With a larger facility this will not only be true for the restaurant’s patrons, but Parker Pie will also be able to offer canned marinara and barbeque sauces as well as salsa for sale. Plans also call for freezing pizzas for home baking.
Mr. Meese said he is looking forward to working with local growers to supply Parker Pie’s increased demand for tomatoes and other produce. One of those could be a near neighbor, if Pete’s Greens realizes a plan to build large greenhouses on nearby land owned by New England Waste Services.
That project calls for the growing area to be warmed with waste heat from a power plant owned by Washington Electric Cooperative that burns methane gas produced by the landfill to run generators.
Mr. Meese said it would be fitting if that connection were made, because he heard that the project was originally conceived at Parker Pie.
The location of the new restaurant could be made more valuable if development plans for the state airport come to fruition.
In January Guy Rouelle, Aviation Program Administrator for the Vermont Agency of Transportation (VTrans), outlined plans for the airport. At that time Mr. Rouelle hinted at Parker Pie’s plans, without naming them.
He also said that a company is in negotiations to build a 50,000-square-foot plant to manufacture airplane parts and aircraft out of composite materials.
Mr. Rouelle said composite materials, such as carbon fiber, are both lighter and stronger than aluminum and titanium, which are currently used in aircraft construction.
According to Patricia Sears, director of Newport City Renaissance Corporation (NCRC), discussions are still proceeding with the aircraft manufacturer who, she said, is not yet willing to be identified.
Mr. Meese said he now has a connection to NCRC, having been appointed the chairman of the organization’s transportation committee. He said this position will give him an opportunity to push ideas he has had about transportation options for the Northeast Kingdom.
These, he said, include reestablishing passenger train service between Newport and White River Junction. Mr. Meese said he would like to see early and late runs between the two towns every day, with stops in Lyndonville, St. Johnsbury, Wells River and Bradford.

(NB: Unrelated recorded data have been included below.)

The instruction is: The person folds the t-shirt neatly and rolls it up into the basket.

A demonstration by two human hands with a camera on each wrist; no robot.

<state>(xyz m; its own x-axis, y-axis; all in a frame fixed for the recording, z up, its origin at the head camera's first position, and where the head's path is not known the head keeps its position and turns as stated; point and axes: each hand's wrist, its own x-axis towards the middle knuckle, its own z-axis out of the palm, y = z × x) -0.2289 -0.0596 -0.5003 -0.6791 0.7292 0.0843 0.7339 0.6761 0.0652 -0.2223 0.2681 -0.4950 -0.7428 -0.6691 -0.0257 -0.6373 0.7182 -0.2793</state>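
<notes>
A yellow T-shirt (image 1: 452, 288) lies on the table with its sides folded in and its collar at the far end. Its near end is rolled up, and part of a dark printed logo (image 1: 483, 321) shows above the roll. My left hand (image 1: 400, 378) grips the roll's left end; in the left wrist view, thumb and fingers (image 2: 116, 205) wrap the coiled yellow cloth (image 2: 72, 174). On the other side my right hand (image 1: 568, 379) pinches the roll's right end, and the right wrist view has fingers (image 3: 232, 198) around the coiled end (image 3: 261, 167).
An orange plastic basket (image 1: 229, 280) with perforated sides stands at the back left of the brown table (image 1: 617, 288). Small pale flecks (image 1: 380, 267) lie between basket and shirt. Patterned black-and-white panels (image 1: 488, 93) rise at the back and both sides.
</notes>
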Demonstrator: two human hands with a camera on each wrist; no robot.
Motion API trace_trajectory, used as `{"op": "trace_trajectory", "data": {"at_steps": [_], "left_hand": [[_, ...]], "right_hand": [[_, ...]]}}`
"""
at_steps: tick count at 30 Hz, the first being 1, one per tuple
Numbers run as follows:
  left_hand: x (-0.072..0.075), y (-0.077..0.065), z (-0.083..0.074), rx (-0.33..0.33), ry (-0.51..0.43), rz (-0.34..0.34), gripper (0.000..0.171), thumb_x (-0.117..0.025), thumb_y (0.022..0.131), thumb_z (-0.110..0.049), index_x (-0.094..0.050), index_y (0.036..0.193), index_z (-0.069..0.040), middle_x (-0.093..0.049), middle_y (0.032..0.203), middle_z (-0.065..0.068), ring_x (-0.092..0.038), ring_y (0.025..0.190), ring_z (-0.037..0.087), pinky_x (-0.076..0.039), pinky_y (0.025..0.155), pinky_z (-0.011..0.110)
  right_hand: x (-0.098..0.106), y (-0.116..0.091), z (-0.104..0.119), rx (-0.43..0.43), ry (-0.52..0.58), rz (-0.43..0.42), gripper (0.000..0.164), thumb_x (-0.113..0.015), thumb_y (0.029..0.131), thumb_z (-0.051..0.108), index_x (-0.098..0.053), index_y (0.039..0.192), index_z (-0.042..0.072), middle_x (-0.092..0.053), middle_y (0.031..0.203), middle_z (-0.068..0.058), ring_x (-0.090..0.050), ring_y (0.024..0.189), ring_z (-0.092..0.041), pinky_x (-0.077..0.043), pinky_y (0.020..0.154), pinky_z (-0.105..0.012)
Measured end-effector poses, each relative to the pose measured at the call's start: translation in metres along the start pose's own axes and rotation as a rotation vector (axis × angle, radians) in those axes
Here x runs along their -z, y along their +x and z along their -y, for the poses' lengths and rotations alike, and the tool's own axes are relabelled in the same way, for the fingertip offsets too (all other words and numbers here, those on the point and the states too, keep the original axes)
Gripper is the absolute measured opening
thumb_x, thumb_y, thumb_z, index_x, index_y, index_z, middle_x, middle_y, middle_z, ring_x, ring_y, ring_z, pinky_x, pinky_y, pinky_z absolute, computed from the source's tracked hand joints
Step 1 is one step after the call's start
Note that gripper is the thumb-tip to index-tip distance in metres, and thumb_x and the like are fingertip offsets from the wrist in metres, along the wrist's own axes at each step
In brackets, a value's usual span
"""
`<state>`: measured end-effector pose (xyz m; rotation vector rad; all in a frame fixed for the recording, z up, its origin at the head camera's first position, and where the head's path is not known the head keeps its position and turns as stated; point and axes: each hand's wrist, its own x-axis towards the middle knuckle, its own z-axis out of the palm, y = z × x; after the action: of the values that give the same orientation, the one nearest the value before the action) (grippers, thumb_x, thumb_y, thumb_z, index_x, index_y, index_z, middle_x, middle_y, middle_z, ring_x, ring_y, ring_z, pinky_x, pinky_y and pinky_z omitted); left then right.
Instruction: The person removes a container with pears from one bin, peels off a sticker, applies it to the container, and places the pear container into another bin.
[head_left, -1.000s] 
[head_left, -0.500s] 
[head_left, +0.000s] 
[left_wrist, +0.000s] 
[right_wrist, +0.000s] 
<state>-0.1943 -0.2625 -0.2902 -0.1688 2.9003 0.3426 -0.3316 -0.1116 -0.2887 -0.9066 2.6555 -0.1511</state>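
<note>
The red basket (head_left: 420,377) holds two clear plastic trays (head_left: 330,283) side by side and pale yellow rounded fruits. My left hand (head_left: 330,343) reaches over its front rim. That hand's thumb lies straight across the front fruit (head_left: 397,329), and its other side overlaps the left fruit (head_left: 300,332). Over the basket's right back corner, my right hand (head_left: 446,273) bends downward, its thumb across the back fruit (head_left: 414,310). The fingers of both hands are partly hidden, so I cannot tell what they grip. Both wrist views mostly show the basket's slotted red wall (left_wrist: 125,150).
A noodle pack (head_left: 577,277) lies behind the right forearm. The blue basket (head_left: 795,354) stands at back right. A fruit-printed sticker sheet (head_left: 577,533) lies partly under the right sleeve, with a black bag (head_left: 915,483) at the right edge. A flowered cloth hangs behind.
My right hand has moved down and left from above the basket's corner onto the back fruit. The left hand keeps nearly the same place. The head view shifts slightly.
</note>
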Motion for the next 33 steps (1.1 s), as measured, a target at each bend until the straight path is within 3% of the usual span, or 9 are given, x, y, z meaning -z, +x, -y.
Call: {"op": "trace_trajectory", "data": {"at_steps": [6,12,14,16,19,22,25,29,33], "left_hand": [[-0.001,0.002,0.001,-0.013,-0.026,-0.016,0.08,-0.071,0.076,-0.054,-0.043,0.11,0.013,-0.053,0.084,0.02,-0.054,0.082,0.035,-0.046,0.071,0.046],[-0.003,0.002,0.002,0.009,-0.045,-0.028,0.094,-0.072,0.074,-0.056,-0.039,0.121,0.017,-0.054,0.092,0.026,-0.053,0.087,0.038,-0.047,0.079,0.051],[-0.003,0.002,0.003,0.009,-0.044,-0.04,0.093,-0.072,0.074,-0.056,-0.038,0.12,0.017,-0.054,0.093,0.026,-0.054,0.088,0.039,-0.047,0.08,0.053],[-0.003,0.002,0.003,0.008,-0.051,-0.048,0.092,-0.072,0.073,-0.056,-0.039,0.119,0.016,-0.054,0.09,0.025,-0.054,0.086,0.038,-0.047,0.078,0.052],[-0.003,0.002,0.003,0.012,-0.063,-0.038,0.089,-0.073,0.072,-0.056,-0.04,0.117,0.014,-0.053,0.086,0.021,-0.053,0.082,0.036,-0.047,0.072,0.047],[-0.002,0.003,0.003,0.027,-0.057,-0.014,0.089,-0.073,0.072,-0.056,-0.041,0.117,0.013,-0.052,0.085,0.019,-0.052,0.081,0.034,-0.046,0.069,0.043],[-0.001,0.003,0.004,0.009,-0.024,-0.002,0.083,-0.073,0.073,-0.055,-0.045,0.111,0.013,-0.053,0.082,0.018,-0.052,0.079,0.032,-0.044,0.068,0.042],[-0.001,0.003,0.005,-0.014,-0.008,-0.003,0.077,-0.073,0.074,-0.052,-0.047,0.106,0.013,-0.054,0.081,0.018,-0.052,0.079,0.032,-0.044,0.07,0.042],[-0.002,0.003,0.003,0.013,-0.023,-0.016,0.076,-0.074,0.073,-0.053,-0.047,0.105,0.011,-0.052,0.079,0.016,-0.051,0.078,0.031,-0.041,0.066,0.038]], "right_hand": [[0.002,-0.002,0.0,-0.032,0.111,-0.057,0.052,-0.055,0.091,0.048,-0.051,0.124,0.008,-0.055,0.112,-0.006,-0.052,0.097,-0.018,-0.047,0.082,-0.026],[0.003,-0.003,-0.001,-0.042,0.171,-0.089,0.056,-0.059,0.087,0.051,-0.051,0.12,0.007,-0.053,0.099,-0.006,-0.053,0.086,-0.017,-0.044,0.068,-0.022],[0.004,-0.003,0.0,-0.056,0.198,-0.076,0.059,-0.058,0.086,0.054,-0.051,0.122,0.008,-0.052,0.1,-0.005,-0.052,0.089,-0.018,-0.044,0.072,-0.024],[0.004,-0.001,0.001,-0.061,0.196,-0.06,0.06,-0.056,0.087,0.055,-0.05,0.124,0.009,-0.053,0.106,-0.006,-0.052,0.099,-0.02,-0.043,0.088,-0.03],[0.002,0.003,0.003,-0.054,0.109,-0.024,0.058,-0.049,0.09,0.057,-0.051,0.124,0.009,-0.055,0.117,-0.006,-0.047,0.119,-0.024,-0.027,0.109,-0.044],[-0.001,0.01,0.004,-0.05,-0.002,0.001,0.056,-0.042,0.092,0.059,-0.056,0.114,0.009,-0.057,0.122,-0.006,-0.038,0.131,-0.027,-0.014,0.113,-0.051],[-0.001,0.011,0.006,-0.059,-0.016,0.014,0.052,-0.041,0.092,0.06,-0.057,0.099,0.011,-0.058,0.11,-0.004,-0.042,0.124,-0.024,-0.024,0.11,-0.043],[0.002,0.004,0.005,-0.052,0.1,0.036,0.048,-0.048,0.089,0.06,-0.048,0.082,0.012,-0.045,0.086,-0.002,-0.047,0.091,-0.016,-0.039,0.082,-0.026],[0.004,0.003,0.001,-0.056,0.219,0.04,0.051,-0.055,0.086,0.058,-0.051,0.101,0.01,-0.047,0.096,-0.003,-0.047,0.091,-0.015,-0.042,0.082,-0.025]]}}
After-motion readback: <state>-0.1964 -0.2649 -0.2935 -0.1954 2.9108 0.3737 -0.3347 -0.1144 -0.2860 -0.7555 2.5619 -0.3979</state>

He hopes to see round-trip midday runs between Newport and St. Johnsbury for shoppers, workers and people seeking medical treatment.
Mr. Meese said he also expects to see an increase in air traffic in the area.
He said he has other plans to improve the way taxi, shipping and delivery services work in the area. These may, he said, eventually involve home delivery of Parker’s pies.
“It’s the kind of innovation we need more of in the Northeast Kingdom. We have to think out of the box.”